March 11, 2019 § 33 Comments
By D.A. Hickman
Vast and unthinkable. Silent and timeless. A windswept terrain. This is grief. It’s also the Dakota prairie I grew up with. But I wasn’t fully aware of this curious pairing until I lost my son to suicide. When the final moment came, he’d already been plagued for years by treacherous life and death issues. Only 27, he was tired. We were tired. Yet, the end had come when least expected.
Beginning a quest for deeper understanding of everything that had transpired, I realized I would have to find the stamina, the steadiness, to write a memoir about the trauma—anguish, confusion, and isolation—of those years. Yet, my thoughts were peppered with fear. Do I want to reveal his story to the world? Why? Will this honor his memory, help others, or simply turn into a lengthy exercise in writing?

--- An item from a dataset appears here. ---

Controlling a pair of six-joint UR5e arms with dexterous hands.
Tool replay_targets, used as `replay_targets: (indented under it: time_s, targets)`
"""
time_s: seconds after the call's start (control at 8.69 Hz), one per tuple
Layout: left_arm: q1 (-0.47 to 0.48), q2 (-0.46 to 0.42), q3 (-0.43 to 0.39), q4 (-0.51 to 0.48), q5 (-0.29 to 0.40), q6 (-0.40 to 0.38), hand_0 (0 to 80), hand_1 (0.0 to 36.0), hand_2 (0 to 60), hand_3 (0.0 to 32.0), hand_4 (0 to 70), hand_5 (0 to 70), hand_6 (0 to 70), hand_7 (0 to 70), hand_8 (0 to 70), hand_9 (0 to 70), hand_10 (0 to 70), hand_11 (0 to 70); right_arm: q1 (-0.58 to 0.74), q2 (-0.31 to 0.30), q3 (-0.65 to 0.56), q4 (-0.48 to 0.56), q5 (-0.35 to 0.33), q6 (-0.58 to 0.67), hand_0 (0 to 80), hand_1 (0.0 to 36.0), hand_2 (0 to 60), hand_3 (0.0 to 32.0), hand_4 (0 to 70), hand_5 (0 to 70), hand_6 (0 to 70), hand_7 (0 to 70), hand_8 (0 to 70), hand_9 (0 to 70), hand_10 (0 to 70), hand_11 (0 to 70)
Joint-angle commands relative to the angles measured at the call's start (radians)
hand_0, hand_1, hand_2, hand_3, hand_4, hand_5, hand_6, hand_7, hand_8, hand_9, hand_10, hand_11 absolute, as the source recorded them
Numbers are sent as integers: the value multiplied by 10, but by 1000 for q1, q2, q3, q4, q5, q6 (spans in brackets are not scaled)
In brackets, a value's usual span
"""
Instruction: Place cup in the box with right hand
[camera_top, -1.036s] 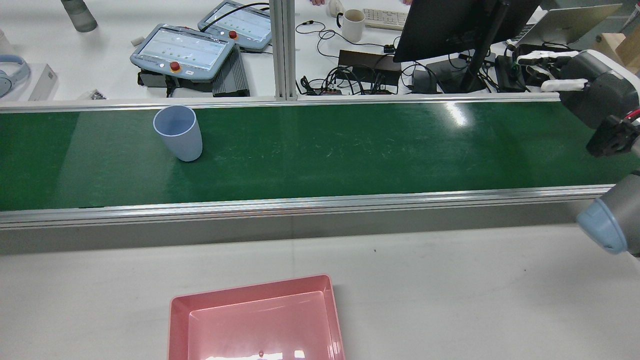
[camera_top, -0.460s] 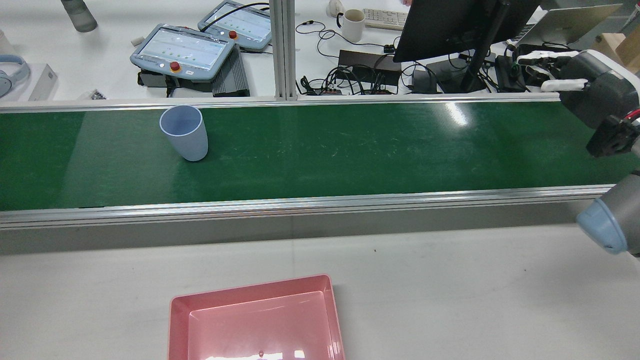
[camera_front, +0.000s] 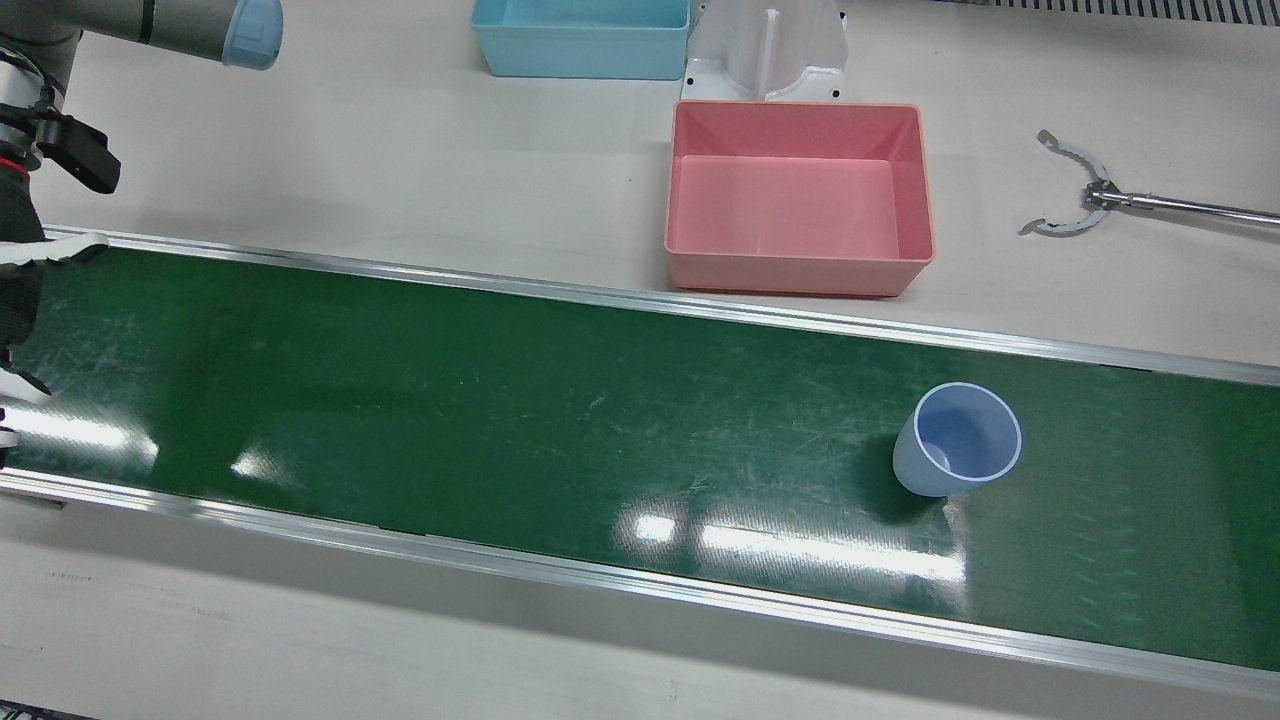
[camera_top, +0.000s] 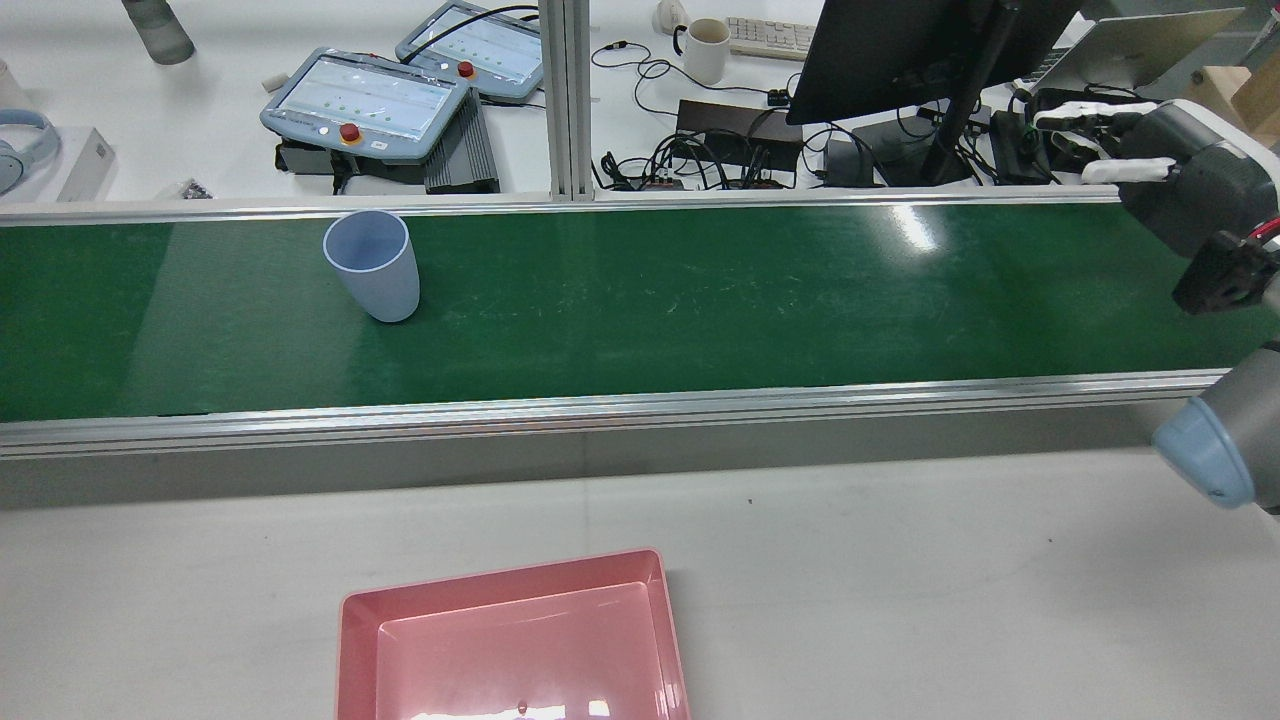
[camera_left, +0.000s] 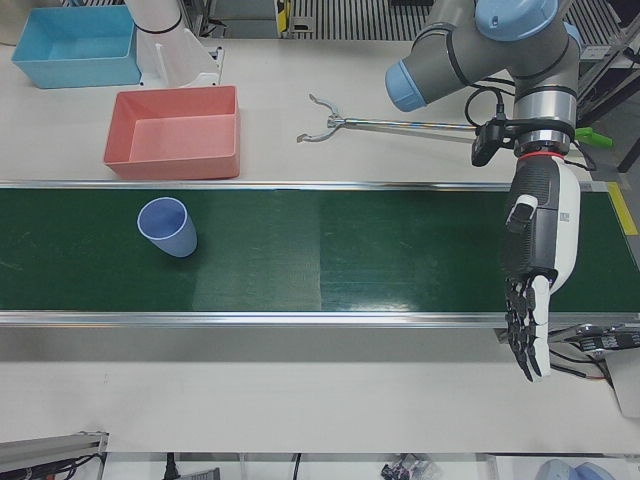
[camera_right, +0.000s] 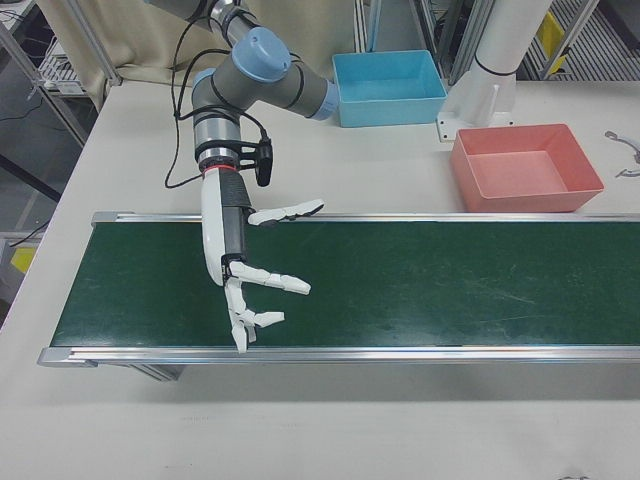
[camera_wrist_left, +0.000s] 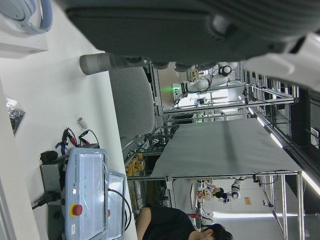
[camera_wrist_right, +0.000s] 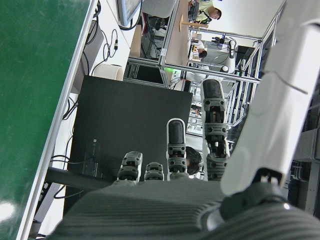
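— Where's the cup?

— I see the cup (camera_front: 958, 440) upright on the green belt (camera_front: 500, 400), on my left-arm side, well apart from the pink box (camera_front: 800, 195) on the table beyond the rail.

— And your hands?

— My right hand (camera_right: 240, 270) hangs over the far end of the belt, fingers (camera_right: 285, 212) spread, holding nothing. My left hand (camera_left: 535, 270) points down past the belt's edge — fingers straight and empty.

The only legible text is "UNIVERSAL ROBOTS", printed along the edge of the teach pendant (camera_wrist_left: 85, 192) in the left hand view, while the pendant screens (camera_top: 365, 95) in the rear view are too small to read.
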Motion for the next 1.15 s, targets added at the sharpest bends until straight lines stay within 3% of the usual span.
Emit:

Staying rational was impossible, and the paralyzing impact of unimaginable sorrow was an overwhelming new dynamic in my life. Only infrequently, could I access my intuition, and fully recognizing my profound yearning to explore the darkest corners of loss, took time. But Matthew’s death wasn’t going away. Writing or not writing wasn’t going to change this dreadfully challenging fact.
A year passed. An increasing number of insistent questions flowed into my awareness.
How could I effectively share my son’s life and loss in a world that seems hungry for happily-ever-after stories? Could I truly help others by surrendering to this arduous climb in a search for universal insights? Where would I begin? How long will it take? Where might I find useful feedback?
One question, in particular, hit me like an early-morning clap of thunder.
What is left to be said after death, when everyone has left the cemetery, gone home and mailed you a lovely sympathy card, and you feel more alone than ever before?
A deceptively simple-sounding question, it haunted me, dragged me around in an array of futile directions in search of a substantive answer that rang true. Surely, I reasoned, there was more to this story of life and loss than the standard, short-lived reactions. Lacking clarity and useful insights, I eventually realized the answer would have to be discovered en route. With a less-than-confident deep breath, I wrote a few exploratory lines. Pushing myself to confront the surreal nature of absence—its place within the story of existence—I sought a hidden truth.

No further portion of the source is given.